• PROBLEM: For the data below, retype word for word the lines from the one containing "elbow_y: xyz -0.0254" through the one containing "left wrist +"; drop the pictures.

• SUPPLIED RECORDS:
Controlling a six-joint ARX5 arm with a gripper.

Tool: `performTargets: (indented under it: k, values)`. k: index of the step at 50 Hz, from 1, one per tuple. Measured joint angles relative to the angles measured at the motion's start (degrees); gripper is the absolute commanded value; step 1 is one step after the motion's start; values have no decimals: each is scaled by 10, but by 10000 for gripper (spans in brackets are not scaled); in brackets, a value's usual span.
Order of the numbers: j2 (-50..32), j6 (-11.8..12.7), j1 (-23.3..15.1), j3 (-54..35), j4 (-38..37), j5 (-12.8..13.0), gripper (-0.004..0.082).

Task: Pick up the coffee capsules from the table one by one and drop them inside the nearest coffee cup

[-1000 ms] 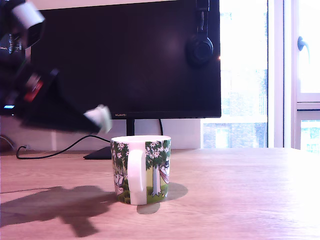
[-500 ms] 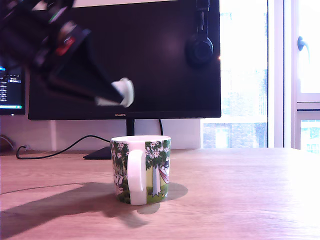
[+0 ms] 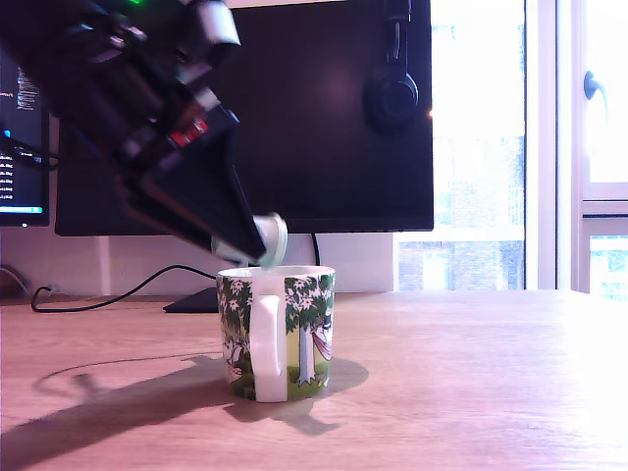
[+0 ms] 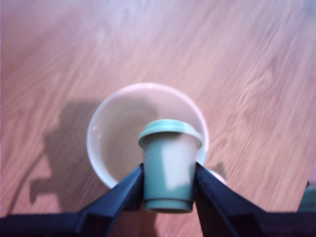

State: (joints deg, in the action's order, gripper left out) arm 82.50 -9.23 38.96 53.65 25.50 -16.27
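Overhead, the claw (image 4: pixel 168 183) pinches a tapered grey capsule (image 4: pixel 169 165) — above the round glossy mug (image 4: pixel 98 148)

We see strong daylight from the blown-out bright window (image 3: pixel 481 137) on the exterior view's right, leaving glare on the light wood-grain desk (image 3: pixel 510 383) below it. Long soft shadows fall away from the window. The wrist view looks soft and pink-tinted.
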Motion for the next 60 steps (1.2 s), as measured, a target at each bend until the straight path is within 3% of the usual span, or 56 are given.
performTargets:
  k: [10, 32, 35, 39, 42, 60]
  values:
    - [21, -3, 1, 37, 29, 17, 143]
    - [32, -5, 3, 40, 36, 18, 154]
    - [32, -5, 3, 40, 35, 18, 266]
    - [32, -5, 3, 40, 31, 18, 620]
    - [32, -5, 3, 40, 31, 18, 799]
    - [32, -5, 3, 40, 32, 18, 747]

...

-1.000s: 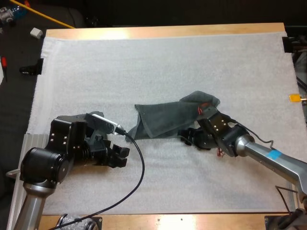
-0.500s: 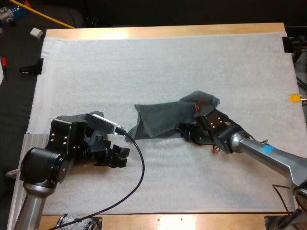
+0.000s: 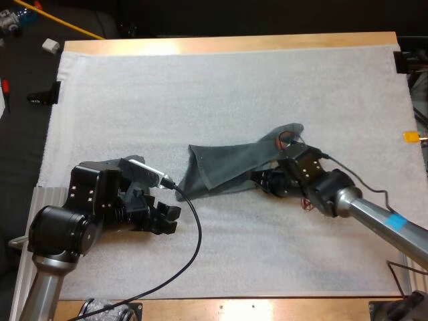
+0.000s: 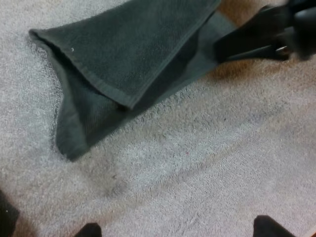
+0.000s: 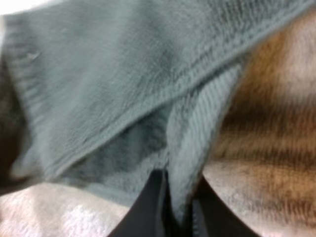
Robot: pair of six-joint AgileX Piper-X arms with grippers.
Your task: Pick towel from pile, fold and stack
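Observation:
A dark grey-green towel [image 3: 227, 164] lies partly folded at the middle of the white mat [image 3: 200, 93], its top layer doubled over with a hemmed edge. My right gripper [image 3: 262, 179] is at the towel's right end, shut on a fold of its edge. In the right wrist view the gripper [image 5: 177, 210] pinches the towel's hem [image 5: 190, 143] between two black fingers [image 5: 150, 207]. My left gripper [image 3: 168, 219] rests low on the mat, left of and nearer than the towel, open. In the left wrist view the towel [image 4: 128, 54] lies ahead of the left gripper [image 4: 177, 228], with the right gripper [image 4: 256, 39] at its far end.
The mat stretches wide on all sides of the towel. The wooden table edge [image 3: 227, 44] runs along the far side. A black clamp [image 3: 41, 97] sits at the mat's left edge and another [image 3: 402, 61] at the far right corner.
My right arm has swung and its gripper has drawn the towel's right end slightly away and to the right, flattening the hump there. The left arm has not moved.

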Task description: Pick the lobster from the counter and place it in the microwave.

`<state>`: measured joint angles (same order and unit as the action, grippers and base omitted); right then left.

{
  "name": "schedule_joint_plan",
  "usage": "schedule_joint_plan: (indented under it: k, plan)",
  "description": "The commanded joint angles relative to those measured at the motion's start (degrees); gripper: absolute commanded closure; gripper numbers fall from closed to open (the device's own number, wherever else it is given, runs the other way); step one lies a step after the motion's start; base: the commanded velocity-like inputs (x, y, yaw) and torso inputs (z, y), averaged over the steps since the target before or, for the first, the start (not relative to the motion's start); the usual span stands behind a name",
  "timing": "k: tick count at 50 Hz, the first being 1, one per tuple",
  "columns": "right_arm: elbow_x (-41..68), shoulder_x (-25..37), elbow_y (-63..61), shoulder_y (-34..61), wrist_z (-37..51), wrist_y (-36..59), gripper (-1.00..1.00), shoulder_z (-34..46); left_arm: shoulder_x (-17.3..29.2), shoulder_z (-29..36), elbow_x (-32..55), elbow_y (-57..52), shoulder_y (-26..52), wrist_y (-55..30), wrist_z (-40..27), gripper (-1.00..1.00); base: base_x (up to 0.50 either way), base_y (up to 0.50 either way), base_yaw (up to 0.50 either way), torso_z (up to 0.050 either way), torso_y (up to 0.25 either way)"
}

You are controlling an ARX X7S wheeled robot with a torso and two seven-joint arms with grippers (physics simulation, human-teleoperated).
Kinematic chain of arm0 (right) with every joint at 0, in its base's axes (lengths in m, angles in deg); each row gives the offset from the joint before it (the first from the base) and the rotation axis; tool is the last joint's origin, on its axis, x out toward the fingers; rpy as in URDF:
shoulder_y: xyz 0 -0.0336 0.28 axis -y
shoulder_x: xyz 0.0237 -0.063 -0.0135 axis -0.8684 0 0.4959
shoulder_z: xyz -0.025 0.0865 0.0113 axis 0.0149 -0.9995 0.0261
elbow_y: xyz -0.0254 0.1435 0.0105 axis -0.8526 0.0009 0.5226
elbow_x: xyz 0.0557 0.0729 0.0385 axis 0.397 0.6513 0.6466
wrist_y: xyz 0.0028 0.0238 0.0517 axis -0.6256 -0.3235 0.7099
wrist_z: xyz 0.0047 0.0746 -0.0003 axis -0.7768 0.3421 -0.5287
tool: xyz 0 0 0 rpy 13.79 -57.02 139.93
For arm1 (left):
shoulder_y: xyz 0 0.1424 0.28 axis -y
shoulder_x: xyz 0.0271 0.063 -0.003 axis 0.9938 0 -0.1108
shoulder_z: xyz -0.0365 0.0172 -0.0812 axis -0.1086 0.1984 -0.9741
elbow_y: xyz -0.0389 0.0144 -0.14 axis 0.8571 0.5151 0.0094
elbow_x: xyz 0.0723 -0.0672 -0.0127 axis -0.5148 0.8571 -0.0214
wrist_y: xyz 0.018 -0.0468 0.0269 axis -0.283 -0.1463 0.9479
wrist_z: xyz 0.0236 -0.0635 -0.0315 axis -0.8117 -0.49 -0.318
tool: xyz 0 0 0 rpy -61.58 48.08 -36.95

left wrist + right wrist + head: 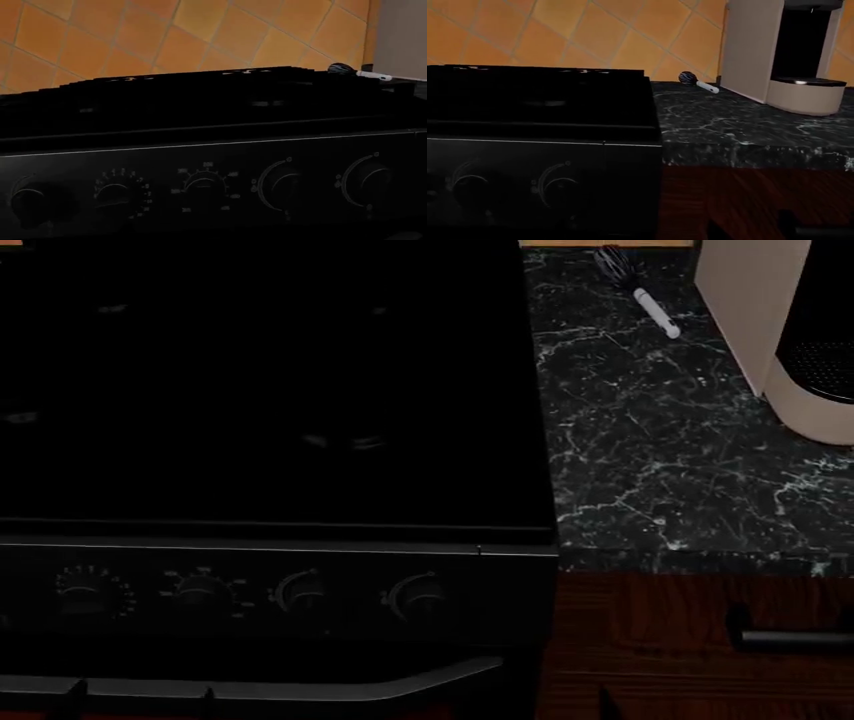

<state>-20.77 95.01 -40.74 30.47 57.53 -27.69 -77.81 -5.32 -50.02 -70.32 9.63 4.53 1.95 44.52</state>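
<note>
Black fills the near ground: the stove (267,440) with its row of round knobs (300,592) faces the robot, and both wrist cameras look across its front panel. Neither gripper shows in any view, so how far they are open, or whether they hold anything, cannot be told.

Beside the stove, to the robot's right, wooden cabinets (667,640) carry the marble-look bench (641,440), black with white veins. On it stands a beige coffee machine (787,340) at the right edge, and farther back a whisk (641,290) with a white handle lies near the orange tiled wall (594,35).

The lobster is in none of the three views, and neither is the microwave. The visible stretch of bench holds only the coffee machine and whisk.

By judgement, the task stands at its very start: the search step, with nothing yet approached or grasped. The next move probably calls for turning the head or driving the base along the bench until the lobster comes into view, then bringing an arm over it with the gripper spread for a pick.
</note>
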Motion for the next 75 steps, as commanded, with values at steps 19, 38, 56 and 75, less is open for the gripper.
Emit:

• ANSWER:
elbow_y: xyz -0.0254 0.1435 0.0105 axis -0.8526 0.0009 0.5226
elbow_x: xyz 0.0557 0.0729 0.0385 axis 0.397 0.6513 0.6466
wrist_y: xyz 0.0028 0.0238 0.0517 axis -0.6256 -0.3235 0.7099
wrist_z: xyz 0.0047 0.0746 -0.0003 axis -0.7768 0.3421 -0.5287
tool: xyz 0 0 0 rpy 13.79 -57.02 139.93
For arm1 (left):
shoulder_y: xyz 0 0.1424 0.28 axis -y
shoulder_x: xyz 0.0271 0.063 -0.003 axis 0.9938 0 -0.1108
shoulder_z: xyz -0.0365 0.0172 -0.0812 axis -0.1086 0.1984 -0.9741
elbow_y: xyz -0.0389 0.0144 -0.14 axis 0.8571 0.5151 0.0094
elbow_x: xyz 0.0723 -0.0672 -0.0127 axis -0.5148 0.8571 -0.0214
wrist_y: xyz 0.018 -0.0468 0.0269 axis -0.283 -0.1463 0.9479
wrist_z: xyz 0.0236 -0.0635 -0.0315 axis -0.8117 -0.49 -0.318
tool: xyz 0 0 0 rpy -61.58 48.08 -36.95

left wrist + right wrist + head: 

The answer given is complete as it stands.